Exercise » Print the data that follows exactly as it stands, from its first line through the line containing "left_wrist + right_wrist", and stop there.

Dataset content »
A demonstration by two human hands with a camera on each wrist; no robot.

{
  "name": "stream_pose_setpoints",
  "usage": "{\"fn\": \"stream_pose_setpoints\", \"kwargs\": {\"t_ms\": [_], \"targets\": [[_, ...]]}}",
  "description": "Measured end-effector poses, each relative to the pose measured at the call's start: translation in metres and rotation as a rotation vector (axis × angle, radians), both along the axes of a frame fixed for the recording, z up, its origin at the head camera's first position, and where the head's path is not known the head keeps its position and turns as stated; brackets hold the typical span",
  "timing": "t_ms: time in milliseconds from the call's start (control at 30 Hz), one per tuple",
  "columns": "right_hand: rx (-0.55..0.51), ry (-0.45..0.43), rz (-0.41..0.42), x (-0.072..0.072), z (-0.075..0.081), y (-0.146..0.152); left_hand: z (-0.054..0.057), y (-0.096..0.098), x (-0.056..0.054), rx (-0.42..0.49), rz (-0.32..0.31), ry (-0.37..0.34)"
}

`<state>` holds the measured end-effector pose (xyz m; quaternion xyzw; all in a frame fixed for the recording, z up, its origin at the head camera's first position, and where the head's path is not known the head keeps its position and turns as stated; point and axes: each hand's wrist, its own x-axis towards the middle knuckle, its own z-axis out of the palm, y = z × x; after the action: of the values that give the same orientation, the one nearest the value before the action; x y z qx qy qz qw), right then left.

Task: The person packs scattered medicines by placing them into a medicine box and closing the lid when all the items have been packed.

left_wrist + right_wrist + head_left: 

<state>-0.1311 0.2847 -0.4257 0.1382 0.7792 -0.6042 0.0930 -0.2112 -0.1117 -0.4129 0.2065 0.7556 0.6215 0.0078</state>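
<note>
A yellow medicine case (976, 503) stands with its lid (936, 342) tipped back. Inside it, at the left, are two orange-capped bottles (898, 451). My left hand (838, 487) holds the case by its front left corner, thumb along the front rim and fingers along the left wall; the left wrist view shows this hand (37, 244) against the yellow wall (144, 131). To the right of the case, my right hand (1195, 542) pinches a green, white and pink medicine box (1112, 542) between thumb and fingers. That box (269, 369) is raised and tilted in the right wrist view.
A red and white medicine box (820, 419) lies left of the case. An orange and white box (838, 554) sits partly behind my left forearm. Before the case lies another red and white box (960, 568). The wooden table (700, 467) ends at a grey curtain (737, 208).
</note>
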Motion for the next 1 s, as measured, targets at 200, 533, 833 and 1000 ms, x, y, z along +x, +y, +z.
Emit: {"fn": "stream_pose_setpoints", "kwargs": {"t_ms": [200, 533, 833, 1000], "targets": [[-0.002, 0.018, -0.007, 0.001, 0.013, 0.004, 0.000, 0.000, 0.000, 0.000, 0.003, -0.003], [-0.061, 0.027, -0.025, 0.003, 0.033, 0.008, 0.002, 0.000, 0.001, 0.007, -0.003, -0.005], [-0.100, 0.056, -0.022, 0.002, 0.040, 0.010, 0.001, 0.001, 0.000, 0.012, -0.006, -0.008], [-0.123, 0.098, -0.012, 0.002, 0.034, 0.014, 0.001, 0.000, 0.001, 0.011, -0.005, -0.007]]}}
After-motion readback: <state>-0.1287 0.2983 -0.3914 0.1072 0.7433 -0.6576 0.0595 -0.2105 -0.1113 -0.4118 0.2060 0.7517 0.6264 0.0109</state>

Result for this exercise »
A demonstration by two human hands with a camera on each wrist; no robot.

{
  "name": "stream_pose_setpoints",
  "usage": "{\"fn\": \"stream_pose_setpoints\", \"kwargs\": {\"t_ms\": [_], \"targets\": [[_, ...]]}}",
  "description": "Measured end-effector poses, each relative to the pose measured at the call's start: translation in metres and rotation as a rotation vector (axis × angle, radians), both along the axes of a frame fixed for the recording, z up, its origin at the head camera's first position, and where the head's path is not known the head keeps its position and turns as stated; brackets hold the typical span",
  "timing": "t_ms: time in milliseconds from the call's start (control at 30 Hz), one per tuple",
  "columns": "right_hand: rx (-0.55..0.51), ry (-0.45..0.43), rz (-0.41..0.42), x (-0.072..0.072), z (-0.075..0.081), y (-0.146..0.152); left_hand: z (-0.054..0.057), y (-0.096..0.098), x (-0.056..0.054), rx (-0.42..0.49), rz (-0.32..0.31), ry (-0.37..0.34)"
}

`<state>` holds the measured end-effector pose (xyz m; quaternion xyzw; all in a frame fixed for the recording, z up, its origin at the head camera's first position, and where the head's path is not known the head keeps its position and turns as stated; point and axes: each hand's wrist, its own x-axis towards the middle knuckle, its own z-axis out of the palm, y = z × x; after the action: of the values that give the same orientation, the one nearest the value before the action; x y z qx qy qz qw), right then left.

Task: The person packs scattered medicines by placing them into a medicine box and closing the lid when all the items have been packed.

left_wrist + right_wrist + head_left: 

That completes the response.